Required work
Include the line containing "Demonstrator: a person" and all lines before it, repeated exactly from the listing below, without pictures.

——

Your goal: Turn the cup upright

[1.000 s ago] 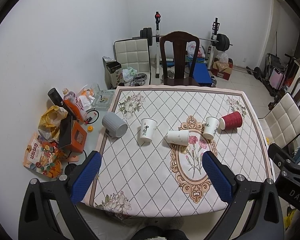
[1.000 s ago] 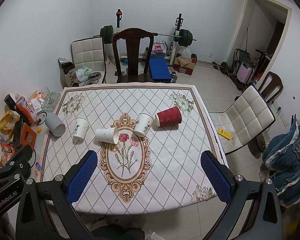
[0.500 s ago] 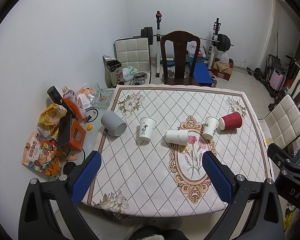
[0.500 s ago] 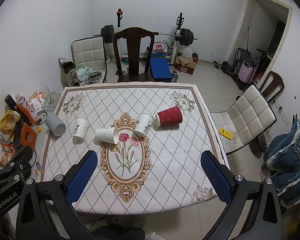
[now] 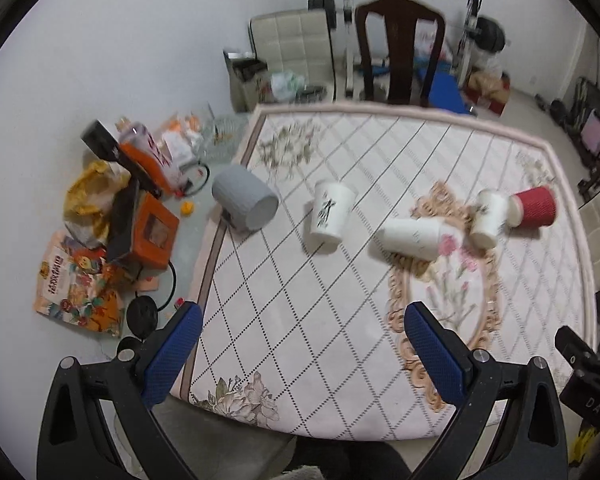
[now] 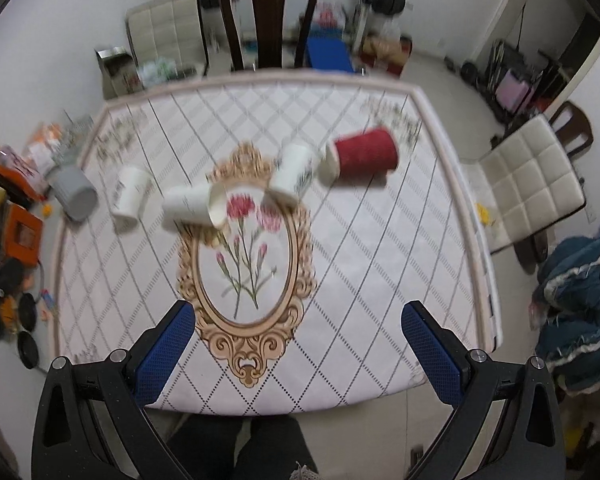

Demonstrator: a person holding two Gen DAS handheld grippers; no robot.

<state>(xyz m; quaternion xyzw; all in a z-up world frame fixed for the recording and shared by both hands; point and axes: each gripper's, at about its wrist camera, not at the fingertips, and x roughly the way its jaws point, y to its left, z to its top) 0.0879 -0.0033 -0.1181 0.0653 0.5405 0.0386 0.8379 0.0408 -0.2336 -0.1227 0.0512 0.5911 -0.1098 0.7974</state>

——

Task solution
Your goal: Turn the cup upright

[1.000 s ago] 
[1.000 s ago] 
[0.500 s ago] 
[0.500 s ago] 
[now] 
[now] 

Demonstrator: a person holding two Gen DAS handheld grippers; no robot.

This response contains the complete answer.